En su novela Donde termina el verano, la escritora mexicana Elma Correa aborda la desaparición de menores, las redes afectivas y las dificultades que enfrentan las comunidades vulnerables, todo en un marco que trasciende lo regional para ofrecer una reflexión más amplia sobre la adversidad y el sentido de pertenencia. La historia, ambientada en Mexicali, expone cómo la ausencia de niños desaparecidos deja marcas imborrables no solo en las familias, sino en los vínculos sociales y en las expectativas personales.

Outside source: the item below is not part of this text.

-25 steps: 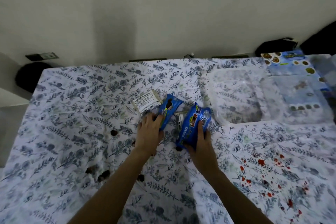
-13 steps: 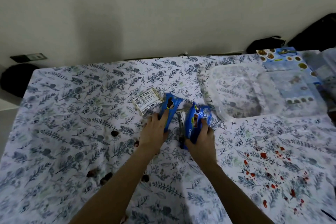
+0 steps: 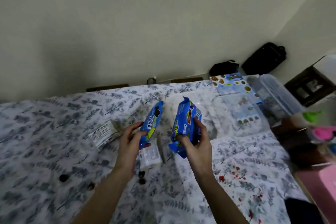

Correa pone especial atención en la amistad como un mecanismo fundamental para resistir la violencia y el aislamiento. Según la autora, este tipo de lazos actúan como soporte diario frente a las condiciones hostiles que percibe en el entorno. Para ella, ninguna persona atraviesa sola los procesos de exclusión, pérdida o trauma y la solidaridad se convierte en un refugio imprescindible.
Además, la novela explora la migración como un desplazamiento constante que responde a la búsqueda de mejores condiciones de vida. Sin embargo, la escritora critica la creencia errónea de que existe un destino ideal donde todos los problemas se resuelven, y plantea que esta ilusión forma parte de una experiencia humana universal que no se limita a la frontera norte ni a quienes sueñan con cruzar hacia Estados Unidos.
En el diálogo que acompaña al lanzamiento de la novela, Elma Correa desafía las convenciones sociales sobre el éxito y el triunfo. Afirma que la cultura popular tiende a valorar más la fama o los logros extraordinarios, mientras menosprecia las historias cotidianas que también representan victorias significativas. Destaca que construir una familia libre de violencia, mantener relaciones saludables o criar hijos en condiciones adversas son ejemplos de éxito real, aunque rara vez reciban reconocimiento público.
Para la escritora, estas ideas tradicionales del éxito están «bien retorcidas», pues muchas veces se equiparan con el reconocimiento profesional y no con los logros personales o comunitarios que también configuran una vida valiosa. Con esta perspectiva, Donde termina el verano invita a reconsiderar qué significa realmente prosperar, al tiempo que pone en evidencia las múltiples facetas del sufrimiento, la resistencia y la esperanza.